Winds were really howling up there, and you had to keep the hat locked in place to avoid losing it!

Back in the day, the lookout obviously collected rainwater from the roof in a small cistern along the side.

Back in Las Cienegas Conservation Area, with the high winds and extreme fire hazard, I was worried about this fire I spotted a few miles away.  All the grass was tinder-dry, and there was a Red Flag fire warning in the area at the time.

It only lasted a few hours, so I guess they got it under control.  Perhaps it was surrounded by roads or fields?

In other news -

The big GM just passed yet another milestone, and turned over 500,000km (about 311k miles).  It just keeps purring along like new, after 14 years, never using any oil or having any other major problems.  It's been from Alaska (twice), to the Texas gulf coast, and from San Diego to Newfoundland, and everywhere in between, usually towing the fifth wheel or with the camper on it.

Hailey and I are sure missing all the snow and cold temperatures back home!

Next post:  Looking for camping spots in Ironwood Forest National Monument ...


  1. The fire burned about 30 acres and sadly two homes. Thanks for the update on the Pinery Canyon road--we drove it early in the season and it was awful then. We live near Sunsites.

    1. Thanks for that update. Sorry to hear that homes were involved :-( I think you are friends of John & Brenda?

    2. Yes Ivan, that is correct, we are friends of John and Brenda.

  2. That hike up to the mountaintop is my favorite. The views are great. What a mileage milestone. Best truck ever.

  3. Our Fire Lookouts up here (Wa-Ore-Id-Mt) are way up in the air, I've gotten dizzy climbing some of them.
    My 2013 Silverado had -0- issues, then I took it in for a simple service.I got it home and it only has 60,000 miles, the rear main seal was leaking...DANG!
    I've never towed much and only had it up to 128 mph a couple of times..
    Oh Well.....(HWY 97 along the Columbia with no side streets)....(;+)...

  4. Your drive and photos heading into the Chiricahua Monument sure brought back memories for me and yes I remember those trees along the road obscuring those scenic rock spires along the way. That is pretty amazing about your truck traveling all those miles pretty much trouble free. That whole Cochise County area feels like our old stomping grounds. I sure hope we can make it down there again at least one more time. Nice Hailey sunset photos.
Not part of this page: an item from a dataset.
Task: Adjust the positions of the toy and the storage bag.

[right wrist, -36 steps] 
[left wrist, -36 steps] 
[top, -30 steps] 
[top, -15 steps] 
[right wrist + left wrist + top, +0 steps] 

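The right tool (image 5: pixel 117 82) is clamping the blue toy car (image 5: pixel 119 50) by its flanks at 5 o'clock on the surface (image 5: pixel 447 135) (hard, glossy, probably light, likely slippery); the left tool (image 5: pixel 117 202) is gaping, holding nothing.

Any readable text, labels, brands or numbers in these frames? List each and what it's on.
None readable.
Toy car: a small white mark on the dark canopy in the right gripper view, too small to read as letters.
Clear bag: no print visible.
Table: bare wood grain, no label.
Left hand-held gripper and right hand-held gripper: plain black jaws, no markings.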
  5. I thought I would comment on your CCC construction. I was a park ranger at Chiricahua in the 1970's and cleaned up all traces of the old CCC camp at the silver spur spring. My understanding was cement and other supplies (ie tools, water, building materials) were transported by a fire brigade. Supposedly, an 80 man crew spread out on the trail and passed each item upstream stockpiling then repeated the process. Anyway, thanks for sharing your travels.......Mike

    1. Wow, thanks Mike, for for that first-hand information on the work of the CCC!